WHAT YOU ARE ASKED TO DO
The following data has a line with "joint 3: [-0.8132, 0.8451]" and a line with "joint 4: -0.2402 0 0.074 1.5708". Write out exactly those lines and all the lines between them.

SUPPLIED INFORMATION
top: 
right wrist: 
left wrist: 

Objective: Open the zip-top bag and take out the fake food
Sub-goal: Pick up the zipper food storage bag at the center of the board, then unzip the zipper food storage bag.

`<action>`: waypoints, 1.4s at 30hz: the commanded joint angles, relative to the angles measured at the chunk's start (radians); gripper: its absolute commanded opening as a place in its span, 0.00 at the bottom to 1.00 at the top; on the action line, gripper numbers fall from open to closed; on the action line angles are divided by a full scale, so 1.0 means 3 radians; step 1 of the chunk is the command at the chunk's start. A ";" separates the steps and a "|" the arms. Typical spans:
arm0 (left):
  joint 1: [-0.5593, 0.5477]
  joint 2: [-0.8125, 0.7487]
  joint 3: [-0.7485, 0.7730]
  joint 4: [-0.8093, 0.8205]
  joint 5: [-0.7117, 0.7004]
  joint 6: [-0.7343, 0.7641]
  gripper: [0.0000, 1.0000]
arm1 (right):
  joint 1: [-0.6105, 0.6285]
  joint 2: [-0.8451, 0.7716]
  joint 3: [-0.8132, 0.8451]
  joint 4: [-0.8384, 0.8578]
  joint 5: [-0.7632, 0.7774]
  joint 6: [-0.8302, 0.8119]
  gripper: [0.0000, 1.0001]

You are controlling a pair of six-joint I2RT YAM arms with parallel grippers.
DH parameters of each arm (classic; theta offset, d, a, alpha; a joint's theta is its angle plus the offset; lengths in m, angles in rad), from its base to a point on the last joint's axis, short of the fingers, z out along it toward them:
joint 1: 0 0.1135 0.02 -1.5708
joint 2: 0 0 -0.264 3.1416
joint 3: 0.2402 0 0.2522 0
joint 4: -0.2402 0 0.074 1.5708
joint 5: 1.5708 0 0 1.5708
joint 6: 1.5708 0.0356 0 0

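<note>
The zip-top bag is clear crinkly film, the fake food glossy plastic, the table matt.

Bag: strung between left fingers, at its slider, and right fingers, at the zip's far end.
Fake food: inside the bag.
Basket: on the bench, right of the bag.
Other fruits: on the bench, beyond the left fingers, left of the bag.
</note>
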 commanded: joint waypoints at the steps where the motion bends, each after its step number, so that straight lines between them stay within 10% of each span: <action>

COMPLETED EXERCISE
  joint 3: [-0.8132, 0.8451]
  joint 4: [-0.8384, 0.8578]
  joint 5: [-0.7632, 0.7774]
  joint 6: [-0.8302, 0.8119]
  gripper: [0.0000, 1.0001]

You are controlling a pair of six-joint I2RT YAM arms with parallel grippers.
DH parameters of each arm (classic; theta offset, d, a, alpha; a joint's theta is its angle plus the offset; lengths in m, angles in rad), from its base to a point on the last joint's axis, short of the fingers, z out along it toward them:
joint 1: 0 0.1135 0.02 -1.5708
joint 2: 0 0 -0.264 3.1416
joint 3: 0.2402 0 0.2522 0
joint 4: -0.2402 0 0.074 1.5708

An answer has been given, and the exercise is complete.